• [PROBLEM DETAILS] Using the records below, give again exactly the lines from the line that contains "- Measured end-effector" through the line that contains "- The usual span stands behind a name", both ends included, and only those.

[Source records]
++++

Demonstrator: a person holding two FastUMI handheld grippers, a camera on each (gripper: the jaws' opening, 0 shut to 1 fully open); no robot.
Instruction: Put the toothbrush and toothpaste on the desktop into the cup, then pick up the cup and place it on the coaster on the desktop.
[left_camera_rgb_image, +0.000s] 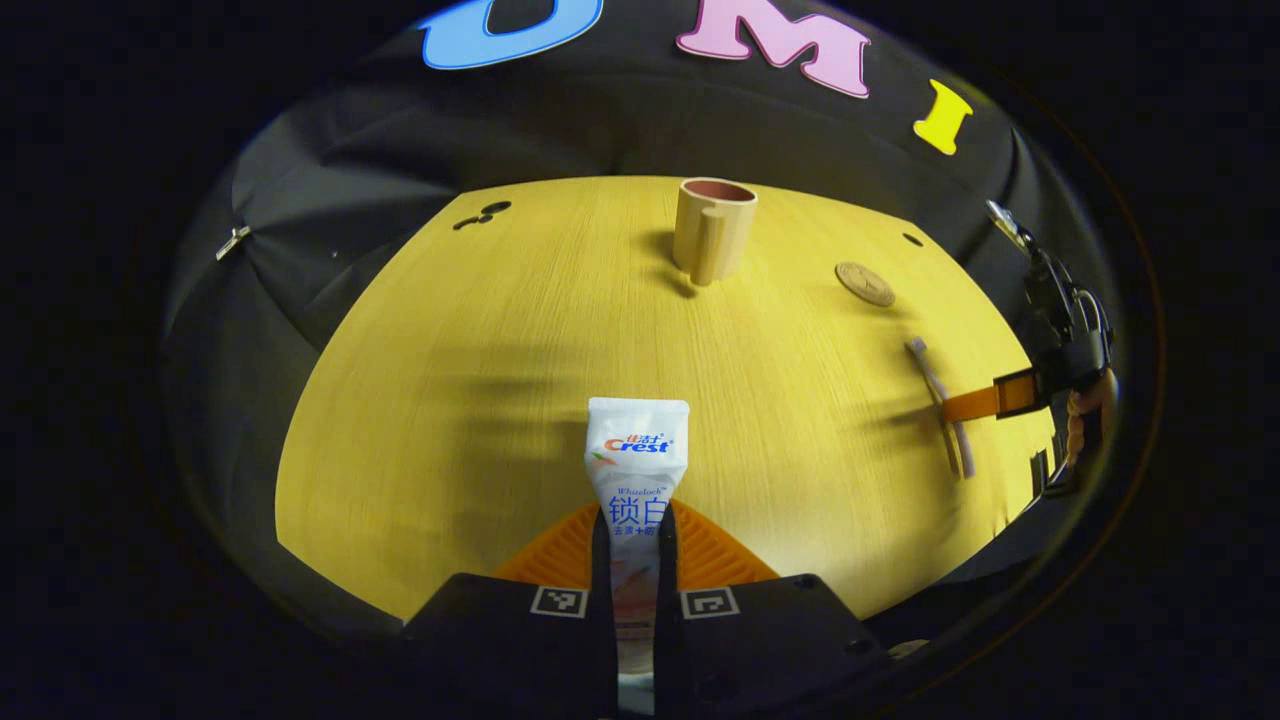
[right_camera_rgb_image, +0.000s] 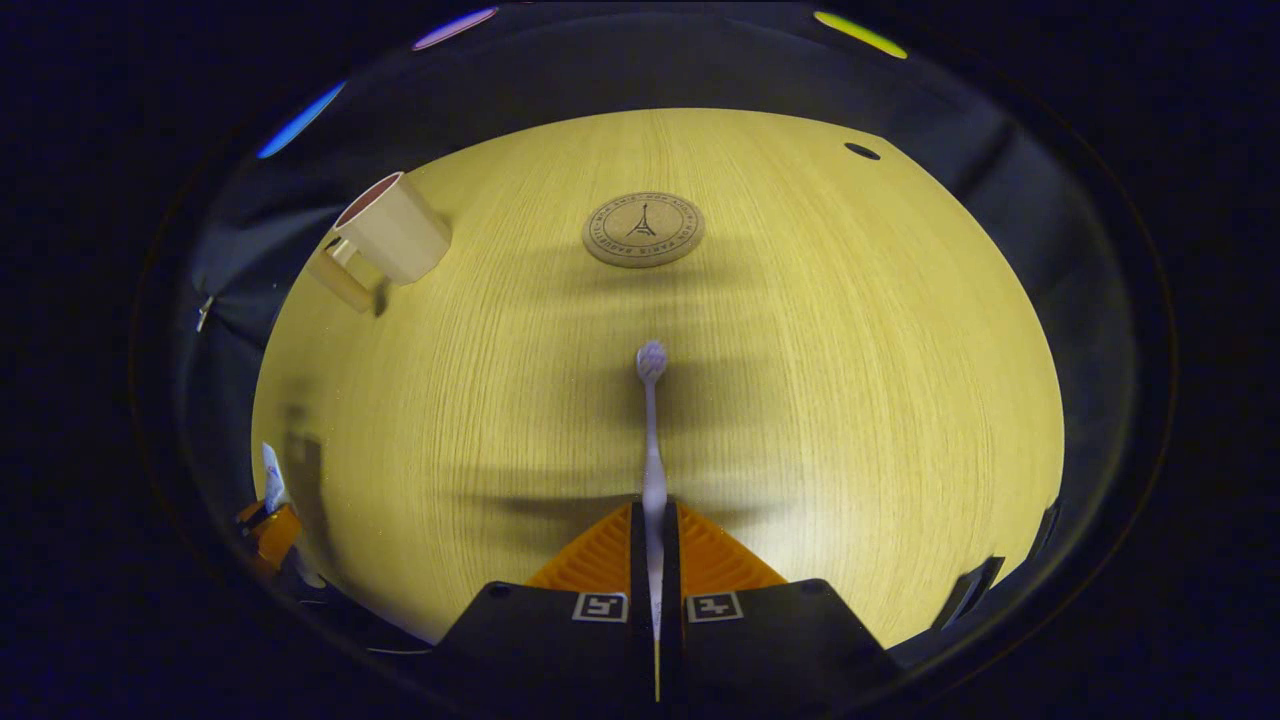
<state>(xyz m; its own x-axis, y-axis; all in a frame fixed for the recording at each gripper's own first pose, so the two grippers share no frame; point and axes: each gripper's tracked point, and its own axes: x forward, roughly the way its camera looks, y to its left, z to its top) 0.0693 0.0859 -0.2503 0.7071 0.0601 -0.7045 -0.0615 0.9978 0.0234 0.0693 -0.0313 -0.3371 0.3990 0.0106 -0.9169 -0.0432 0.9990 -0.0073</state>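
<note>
Left gripper view showed the toothpaste (left_camera_rgb_image: 637, 470) caught between your left gripper's (left_camera_rgb_image: 636, 545) two fingers. The jaws were pressed in on both sides of the tube, open only as wide as the tube is thick. The flat crimped end of the tube stuck out forward, past the fingertips, and the rest of the tube ran back between the fingers. I judged it was lifted off the desktop (left_camera_rgb_image: 480, 400), because a soft shadow lay on the wood beyond it.

Right gripper view showed the toothbrush (right_camera_rgb_image: 652, 440) held the same way. Your right gripper (right_camera_rgb_image: 655, 530) had its jaws almost closed, squeezing the thin handle from both sides. The brush head pointed away from you, toward the coaster (right_camera_rgb_image: 644, 229), and it looked well clear of the fingers.

So you had both things picked up, and that was the first small part. Nothing was in the cup (left_camera_rgb_image: 712, 229) yet. The cup stood upright near the far edge of the desktop, well apart from both grippers, with its handle facing your left gripper. It looked empty, as far as I could see inside the rim. The coaster lay flat and bare, near the cup.

You had most of the job left: drop the toothpaste in, drop the toothbrush in, then carry the cup over onto the coaster.
</note>
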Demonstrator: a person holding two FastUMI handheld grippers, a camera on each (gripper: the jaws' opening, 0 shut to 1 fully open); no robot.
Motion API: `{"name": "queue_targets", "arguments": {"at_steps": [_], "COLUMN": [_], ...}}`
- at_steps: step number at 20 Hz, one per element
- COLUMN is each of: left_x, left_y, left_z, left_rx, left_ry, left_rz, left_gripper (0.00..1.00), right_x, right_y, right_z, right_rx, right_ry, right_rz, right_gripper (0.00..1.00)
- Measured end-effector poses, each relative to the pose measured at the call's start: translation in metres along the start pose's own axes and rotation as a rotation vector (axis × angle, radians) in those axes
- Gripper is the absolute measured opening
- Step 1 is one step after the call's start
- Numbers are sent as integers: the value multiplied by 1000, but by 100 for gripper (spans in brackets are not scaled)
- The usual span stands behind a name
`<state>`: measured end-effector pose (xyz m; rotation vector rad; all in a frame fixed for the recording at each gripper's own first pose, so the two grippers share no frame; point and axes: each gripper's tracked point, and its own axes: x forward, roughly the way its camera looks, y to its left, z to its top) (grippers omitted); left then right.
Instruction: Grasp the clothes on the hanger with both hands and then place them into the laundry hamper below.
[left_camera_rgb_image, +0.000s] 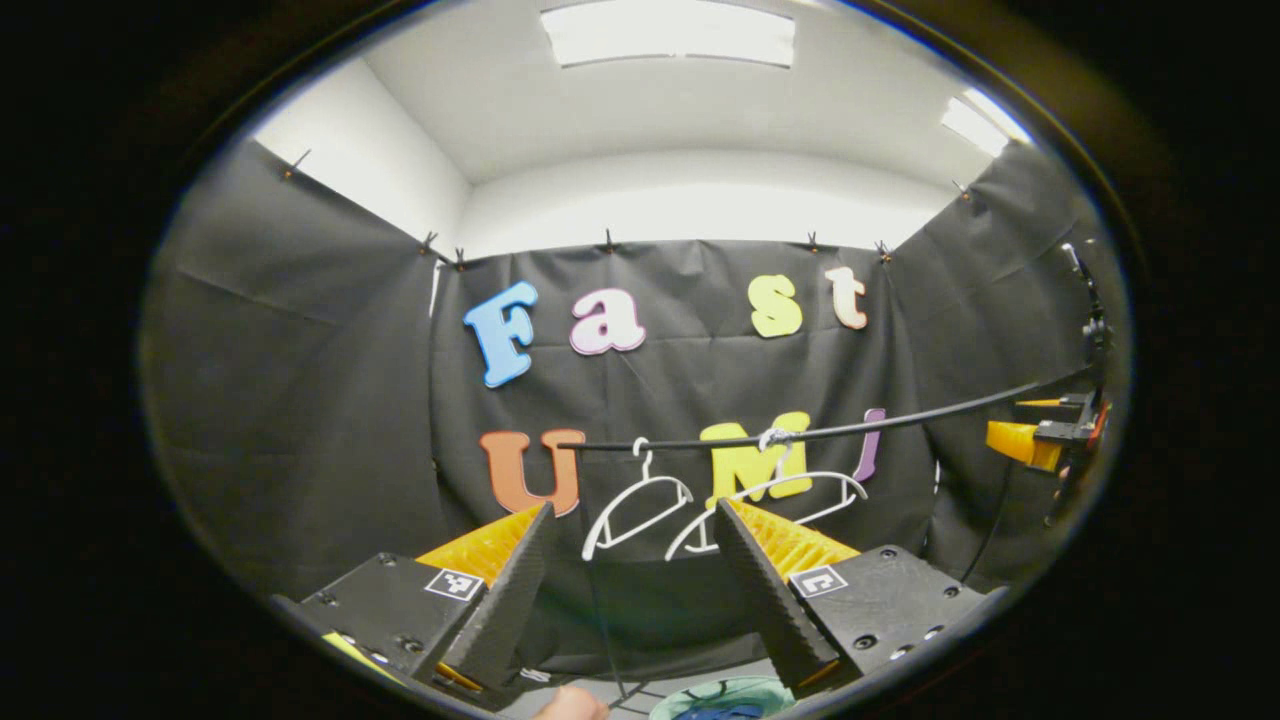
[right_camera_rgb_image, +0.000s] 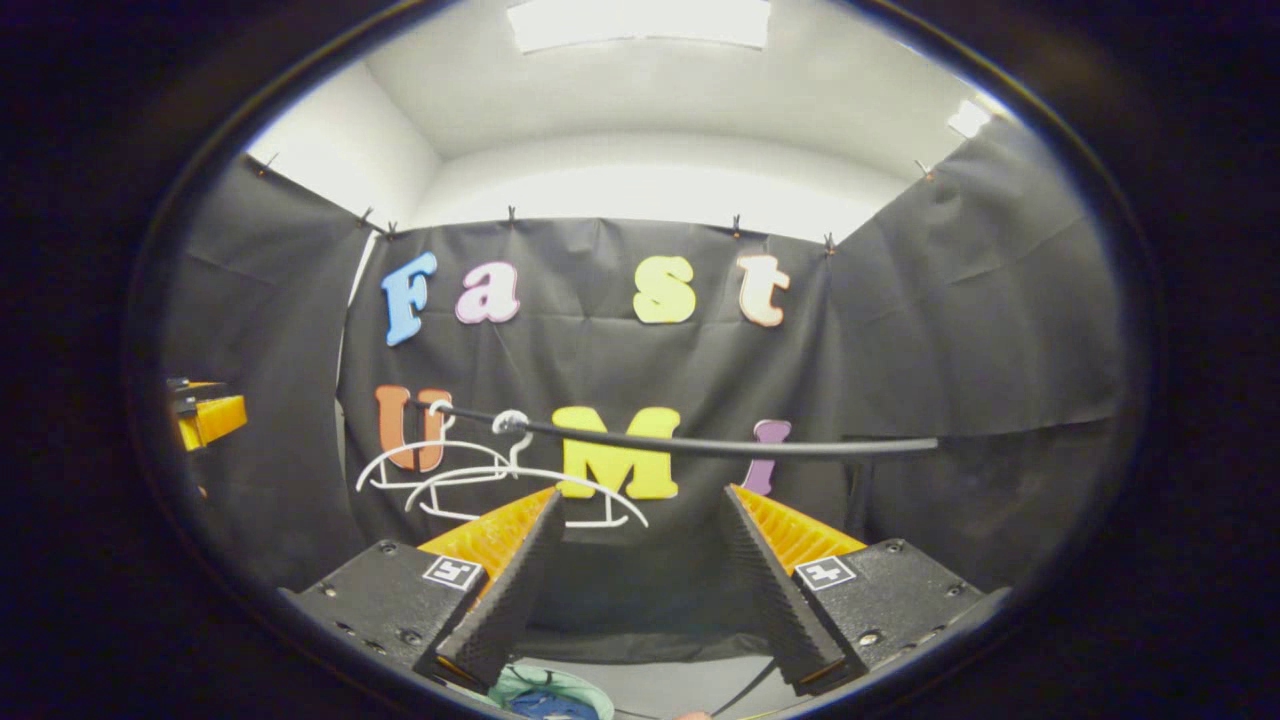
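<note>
Two bare white hangers (left_camera_rgb_image: 655, 481) (left_camera_rgb_image: 800, 476) hang on a black rail (left_camera_rgb_image: 900, 418) in the left gripper view. My left gripper (left_camera_rgb_image: 632, 510) is open below and in front of them, holding nothing. In the right gripper view the same hangers (right_camera_rgb_image: 430, 445) (right_camera_rgb_image: 520, 470) sit at the rail's (right_camera_rgb_image: 720, 446) left end, and my right gripper (right_camera_rgb_image: 642, 495) is open and empty. Far below, the pale green hamper rim (left_camera_rgb_image: 690, 692) (right_camera_rgb_image: 520, 678) shows, with blue cloth (left_camera_rgb_image: 725, 712) (right_camera_rgb_image: 548, 703) inside.
The right gripper (left_camera_rgb_image: 1040, 435) shows at the far right of the left gripper view, near the rail's end. The left gripper (right_camera_rgb_image: 205, 415) shows at the left edge of the right gripper view. A fingertip (left_camera_rgb_image: 570, 706) pokes in at the bottom. Black cloth walls surround the booth.
</note>
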<state>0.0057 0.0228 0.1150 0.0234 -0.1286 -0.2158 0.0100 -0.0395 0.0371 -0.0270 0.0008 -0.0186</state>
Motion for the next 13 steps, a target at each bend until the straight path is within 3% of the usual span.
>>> {"name": "queue_targets", "arguments": {"at_steps": [5,13], "left_x": [-40,-97], "left_y": [-8,-60], "left_z": [33,38], "left_rx": [-11,40], "left_ry": [-65,-67], "left_rz": [80,113], "left_gripper": [99,98], "right_x": [-21,-51], "right_y": [-39,-98], "right_z": [16,24], "right_rx": [-7,5], "right_ry": [-30,-64], "right_rz": [37,76], "right_gripper": [99,98]}}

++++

• [RESPONSE]
- Measured end-effector poses, each relative to the pose measured at the call's start: translation in metres along the start pose's own axes and rotation as a rotation vector (axis × angle, radians) in those axes
- Gripper is the absolute measured opening
- Step 1 is one step after the call's start
- Numbers are sent as integers: the value multiplied by 1000, but by 100 for gripper (spans in brackets are not scaled)
- The usual span stands behind a name

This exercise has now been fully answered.